WHAT TO DO
In the listing below, start your output at the line with "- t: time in" and end it after the line with "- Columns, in", copying every line exactly.

THE DATA
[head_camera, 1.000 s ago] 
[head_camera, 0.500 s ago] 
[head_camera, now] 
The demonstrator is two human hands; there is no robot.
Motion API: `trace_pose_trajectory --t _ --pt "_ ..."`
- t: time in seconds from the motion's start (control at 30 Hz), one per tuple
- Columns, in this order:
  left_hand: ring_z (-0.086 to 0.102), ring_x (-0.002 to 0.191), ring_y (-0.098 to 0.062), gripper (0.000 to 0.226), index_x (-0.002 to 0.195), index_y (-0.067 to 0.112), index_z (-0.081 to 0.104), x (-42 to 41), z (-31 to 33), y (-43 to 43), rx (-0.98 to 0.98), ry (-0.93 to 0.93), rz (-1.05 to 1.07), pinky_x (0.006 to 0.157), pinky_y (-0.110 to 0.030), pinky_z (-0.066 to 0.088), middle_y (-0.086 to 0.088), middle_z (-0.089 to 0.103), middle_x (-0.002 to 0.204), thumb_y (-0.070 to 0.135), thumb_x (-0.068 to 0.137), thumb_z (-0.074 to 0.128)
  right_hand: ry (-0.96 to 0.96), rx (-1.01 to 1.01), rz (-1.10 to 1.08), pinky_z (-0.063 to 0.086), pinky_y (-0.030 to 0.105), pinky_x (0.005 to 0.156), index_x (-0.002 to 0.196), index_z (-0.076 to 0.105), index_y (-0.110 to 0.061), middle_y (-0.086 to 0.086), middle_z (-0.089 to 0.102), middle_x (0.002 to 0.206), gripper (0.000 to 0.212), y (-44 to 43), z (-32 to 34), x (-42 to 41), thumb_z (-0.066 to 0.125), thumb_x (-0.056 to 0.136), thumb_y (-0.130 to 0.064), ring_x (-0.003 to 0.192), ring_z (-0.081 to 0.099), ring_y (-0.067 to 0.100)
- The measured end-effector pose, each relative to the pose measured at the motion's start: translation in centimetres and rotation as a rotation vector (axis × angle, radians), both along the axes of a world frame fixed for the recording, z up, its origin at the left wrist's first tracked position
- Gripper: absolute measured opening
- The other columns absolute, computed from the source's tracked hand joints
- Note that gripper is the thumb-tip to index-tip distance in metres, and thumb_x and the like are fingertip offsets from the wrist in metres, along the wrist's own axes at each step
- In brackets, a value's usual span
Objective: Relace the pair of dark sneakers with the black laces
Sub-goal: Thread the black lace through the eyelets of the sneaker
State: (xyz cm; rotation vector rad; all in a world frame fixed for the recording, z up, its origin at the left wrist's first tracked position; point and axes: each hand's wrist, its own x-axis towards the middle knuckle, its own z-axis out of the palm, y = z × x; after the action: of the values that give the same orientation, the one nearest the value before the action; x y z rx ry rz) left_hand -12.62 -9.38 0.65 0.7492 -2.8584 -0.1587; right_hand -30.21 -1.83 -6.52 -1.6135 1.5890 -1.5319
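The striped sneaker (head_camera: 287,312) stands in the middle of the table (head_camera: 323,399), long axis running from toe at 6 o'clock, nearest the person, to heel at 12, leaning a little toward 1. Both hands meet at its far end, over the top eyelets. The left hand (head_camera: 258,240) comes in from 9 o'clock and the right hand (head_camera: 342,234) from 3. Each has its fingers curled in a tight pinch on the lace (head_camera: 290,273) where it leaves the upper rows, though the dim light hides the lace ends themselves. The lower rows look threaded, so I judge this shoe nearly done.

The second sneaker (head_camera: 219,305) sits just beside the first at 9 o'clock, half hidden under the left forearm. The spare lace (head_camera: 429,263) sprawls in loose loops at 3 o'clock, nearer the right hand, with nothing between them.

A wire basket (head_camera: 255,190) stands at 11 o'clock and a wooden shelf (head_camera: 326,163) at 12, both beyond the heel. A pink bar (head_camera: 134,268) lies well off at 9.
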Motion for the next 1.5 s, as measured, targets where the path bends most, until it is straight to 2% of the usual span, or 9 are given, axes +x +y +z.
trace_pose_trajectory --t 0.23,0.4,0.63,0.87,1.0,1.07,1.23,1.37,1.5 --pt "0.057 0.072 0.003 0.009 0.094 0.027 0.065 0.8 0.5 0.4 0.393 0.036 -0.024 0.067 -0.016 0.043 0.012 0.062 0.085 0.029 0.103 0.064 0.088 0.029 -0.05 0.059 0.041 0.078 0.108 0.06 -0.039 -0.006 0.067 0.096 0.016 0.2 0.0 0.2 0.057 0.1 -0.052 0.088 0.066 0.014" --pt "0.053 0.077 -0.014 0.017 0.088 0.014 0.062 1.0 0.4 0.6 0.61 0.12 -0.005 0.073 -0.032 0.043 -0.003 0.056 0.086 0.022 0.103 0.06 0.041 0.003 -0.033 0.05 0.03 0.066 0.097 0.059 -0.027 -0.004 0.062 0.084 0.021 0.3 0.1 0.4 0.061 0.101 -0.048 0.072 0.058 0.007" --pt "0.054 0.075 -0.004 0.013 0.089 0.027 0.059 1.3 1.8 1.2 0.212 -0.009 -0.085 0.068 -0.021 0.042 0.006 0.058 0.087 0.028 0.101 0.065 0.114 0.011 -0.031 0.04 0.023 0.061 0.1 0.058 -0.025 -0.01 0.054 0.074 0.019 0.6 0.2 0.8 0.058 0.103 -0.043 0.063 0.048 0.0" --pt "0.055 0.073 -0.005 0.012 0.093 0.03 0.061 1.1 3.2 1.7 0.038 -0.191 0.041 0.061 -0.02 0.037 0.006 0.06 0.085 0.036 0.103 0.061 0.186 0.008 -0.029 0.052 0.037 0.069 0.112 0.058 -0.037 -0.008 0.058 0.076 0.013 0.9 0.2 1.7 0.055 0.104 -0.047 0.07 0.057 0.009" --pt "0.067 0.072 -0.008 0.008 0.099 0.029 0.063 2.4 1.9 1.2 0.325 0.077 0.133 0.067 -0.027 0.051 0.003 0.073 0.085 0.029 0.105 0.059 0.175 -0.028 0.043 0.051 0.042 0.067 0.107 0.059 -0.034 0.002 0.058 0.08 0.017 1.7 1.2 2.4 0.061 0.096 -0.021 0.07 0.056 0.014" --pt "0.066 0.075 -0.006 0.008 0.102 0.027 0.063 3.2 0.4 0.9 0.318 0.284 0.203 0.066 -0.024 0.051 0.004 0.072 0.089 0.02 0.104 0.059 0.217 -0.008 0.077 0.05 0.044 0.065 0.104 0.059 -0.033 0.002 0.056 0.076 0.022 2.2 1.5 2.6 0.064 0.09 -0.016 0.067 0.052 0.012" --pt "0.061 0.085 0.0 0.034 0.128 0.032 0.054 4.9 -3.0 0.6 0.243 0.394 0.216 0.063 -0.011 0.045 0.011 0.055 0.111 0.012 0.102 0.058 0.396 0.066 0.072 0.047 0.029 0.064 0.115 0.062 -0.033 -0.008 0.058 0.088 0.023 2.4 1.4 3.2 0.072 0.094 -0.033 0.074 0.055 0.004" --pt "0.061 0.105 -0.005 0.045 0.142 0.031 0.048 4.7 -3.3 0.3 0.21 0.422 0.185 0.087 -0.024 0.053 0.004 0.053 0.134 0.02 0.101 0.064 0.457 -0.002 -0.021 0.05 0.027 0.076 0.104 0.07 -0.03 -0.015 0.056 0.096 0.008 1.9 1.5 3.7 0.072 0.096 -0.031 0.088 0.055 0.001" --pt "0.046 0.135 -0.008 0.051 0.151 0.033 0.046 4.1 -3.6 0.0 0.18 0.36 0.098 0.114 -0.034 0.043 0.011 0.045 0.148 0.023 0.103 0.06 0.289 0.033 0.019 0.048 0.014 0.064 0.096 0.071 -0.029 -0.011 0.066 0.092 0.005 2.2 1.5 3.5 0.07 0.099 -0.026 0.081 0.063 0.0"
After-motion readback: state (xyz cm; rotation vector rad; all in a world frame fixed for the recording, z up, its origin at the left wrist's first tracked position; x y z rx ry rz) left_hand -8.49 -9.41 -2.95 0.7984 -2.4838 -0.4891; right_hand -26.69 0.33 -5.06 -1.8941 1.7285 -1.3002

ANSWER TO THIS TASK
- t: time in seconds from the motion's start (control at 30 Hz), one per tuple
- Columns, in this order:

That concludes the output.